▶ Collected material
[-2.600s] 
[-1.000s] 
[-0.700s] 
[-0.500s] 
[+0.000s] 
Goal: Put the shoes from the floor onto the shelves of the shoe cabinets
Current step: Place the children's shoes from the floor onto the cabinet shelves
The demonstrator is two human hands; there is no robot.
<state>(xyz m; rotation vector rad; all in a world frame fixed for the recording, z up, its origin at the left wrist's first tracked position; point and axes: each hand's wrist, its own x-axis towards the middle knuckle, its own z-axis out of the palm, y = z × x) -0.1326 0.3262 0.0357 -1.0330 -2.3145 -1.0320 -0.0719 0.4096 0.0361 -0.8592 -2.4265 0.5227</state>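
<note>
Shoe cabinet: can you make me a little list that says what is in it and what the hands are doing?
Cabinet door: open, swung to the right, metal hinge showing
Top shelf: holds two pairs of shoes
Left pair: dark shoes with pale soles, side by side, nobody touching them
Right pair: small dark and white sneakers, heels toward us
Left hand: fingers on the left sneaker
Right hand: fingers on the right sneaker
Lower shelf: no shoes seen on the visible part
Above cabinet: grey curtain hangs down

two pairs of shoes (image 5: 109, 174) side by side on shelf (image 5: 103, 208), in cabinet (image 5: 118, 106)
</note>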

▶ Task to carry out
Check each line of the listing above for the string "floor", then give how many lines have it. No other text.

▶ Response to this task
2